MotifDiscovery

Original pipeline used python for processing dataframes and R for running Random Forest. For those instructions see bottom of the document (Python & R Pipeline).

New pipeline uses SciPy to determine enrichment, Numpy and Pandas for dataframe management, and SciKit Learn for RandomForest

Updates to the Pipeline:

May 19 2016 : Added option to run multiple test correction during kmer enrichment. Add "-FDR Y" to your command line to do so.

April 27 2016 : Added MapEnrichedKmers.py to directory. This is the starting point for incorporating DAP-Seq data into the pipeline.
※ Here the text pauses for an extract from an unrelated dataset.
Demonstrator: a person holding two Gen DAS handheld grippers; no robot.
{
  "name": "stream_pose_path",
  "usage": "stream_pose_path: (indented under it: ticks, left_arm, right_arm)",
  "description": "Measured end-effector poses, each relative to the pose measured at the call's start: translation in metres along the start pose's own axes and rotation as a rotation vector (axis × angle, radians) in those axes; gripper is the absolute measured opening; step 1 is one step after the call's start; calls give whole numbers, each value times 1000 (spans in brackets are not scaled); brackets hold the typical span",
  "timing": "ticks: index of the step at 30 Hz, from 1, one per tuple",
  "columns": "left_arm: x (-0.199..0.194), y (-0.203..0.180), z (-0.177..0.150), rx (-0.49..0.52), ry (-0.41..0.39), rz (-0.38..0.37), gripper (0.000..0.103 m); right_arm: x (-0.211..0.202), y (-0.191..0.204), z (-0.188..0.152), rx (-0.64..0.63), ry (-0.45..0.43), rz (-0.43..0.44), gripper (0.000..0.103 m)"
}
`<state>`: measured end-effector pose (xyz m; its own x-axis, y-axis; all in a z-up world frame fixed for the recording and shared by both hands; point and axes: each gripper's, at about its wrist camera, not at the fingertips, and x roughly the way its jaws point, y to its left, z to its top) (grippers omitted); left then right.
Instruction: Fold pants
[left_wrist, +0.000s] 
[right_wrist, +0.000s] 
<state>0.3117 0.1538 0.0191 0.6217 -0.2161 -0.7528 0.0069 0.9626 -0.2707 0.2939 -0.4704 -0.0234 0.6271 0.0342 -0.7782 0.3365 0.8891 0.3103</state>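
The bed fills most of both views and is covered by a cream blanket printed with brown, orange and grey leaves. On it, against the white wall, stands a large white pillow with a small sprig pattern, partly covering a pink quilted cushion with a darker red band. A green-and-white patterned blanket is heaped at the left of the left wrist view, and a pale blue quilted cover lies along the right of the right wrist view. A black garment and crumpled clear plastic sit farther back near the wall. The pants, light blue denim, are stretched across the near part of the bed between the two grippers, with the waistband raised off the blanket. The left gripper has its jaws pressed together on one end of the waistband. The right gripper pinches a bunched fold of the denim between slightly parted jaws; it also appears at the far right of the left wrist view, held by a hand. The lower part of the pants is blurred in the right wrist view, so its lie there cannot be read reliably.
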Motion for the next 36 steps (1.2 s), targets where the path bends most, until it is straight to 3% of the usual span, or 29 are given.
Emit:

Script is being actively developed by cbazodi and will likely be renamed!

March 6 2016 : Change RandomForest_v2.0.py to call the random forest script from RF_scikit.py. That way ML runs are consistent between methods.

Febrary 2 2016 : Add RF scikit.py. Which allows you to run RF ML on any dataframe given. Can select scoring type ('f1' = F-measure; 'roc_auc' = AUC-ROC : default = f1) and give list of features to include (default is to use the whole dataframe)

Nov 25 2015 : Simplify and standardize outputs (gives stdev and SE), also changed the random_state generator in RandomForestClassifier from an int to the default which is np.random.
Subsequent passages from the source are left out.